[INSTRUCTIONS FOR THE TASK]
Go through the records and set each one down exactly, skipping any picture.

[EXTRACTED RECORDS]
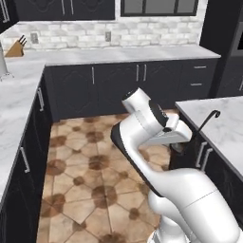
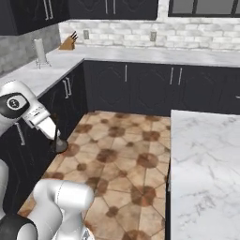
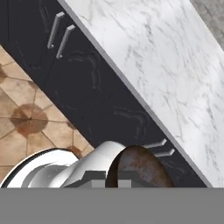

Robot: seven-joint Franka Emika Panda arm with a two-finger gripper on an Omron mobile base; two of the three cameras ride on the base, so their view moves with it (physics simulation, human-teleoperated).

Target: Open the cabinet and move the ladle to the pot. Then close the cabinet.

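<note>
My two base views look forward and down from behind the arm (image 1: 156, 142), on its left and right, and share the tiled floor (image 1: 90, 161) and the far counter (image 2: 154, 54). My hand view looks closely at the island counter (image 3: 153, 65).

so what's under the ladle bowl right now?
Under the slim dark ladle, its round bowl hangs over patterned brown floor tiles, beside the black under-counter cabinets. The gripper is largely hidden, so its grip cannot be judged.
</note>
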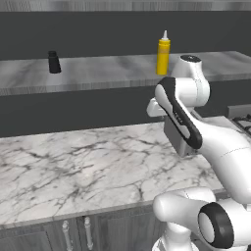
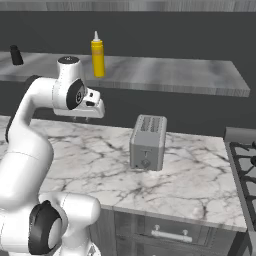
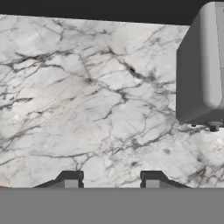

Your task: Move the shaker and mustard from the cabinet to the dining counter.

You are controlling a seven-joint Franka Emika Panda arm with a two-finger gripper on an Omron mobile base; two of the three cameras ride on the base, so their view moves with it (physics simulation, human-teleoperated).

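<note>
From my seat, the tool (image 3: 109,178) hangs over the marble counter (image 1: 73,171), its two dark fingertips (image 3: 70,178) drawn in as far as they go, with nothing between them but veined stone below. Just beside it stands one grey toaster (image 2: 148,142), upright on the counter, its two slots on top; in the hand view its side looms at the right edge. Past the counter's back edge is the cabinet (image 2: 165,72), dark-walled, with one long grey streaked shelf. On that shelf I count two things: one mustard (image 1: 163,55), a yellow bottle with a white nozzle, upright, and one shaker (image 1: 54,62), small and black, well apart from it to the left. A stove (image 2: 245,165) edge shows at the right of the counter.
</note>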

[TASK RESULT]
Robot: seven-joint Franka Emika Panda arm with a two-finger gripper on an Omron mobile base; two of the three cameras ride on the base, so their view moves with it (physics simulation, human-teleoperated).

Target: Open the cabinet and move the ladle to the pot. Then close the cabinet.

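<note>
My two base views look forward and down from behind the arm (image 1: 156, 142), on its left and right, and share the tiled floor (image 1: 90, 161) and the far counter (image 2: 154, 54). My hand view looks closely at the island counter (image 3: 153, 65).

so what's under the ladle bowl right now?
Under the slim dark ladle, its round bowl hangs over patterned brown floor tiles, beside the black under-counter cabinets. The gripper is largely hidden, so its grip cannot be judged.
</note>
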
Your task: Move the shaker and mustard from the cabinet to the dining counter.

You are controlling a seven-joint Franka Emika Panda arm with a two-finger gripper on an Omron mobile base; two of the three cameras ride on the base, so their view moves with it (physics simulation, human-teleoperated).

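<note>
From my seat, the tool (image 3: 109,178) hangs over the marble counter (image 1: 73,171), its two dark fingertips (image 3: 70,178) drawn in as far as they go, with nothing between them but veined stone below. Just beside it stands one grey toaster (image 2: 148,142), upright on the counter, its two slots on top; in the hand view its side looms at the right edge. Past the counter's back edge is the cabinet (image 2: 165,72), dark-walled, with one long grey streaked shelf. On that shelf I count two things: one mustard (image 1: 163,55), a yellow bottle with a white nozzle, upright, and one shaker (image 1: 54,62), small and black, well apart from it to the left. A stove (image 2: 245,165) edge shows at the right of the counter.
</note>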

This output requires no further additions.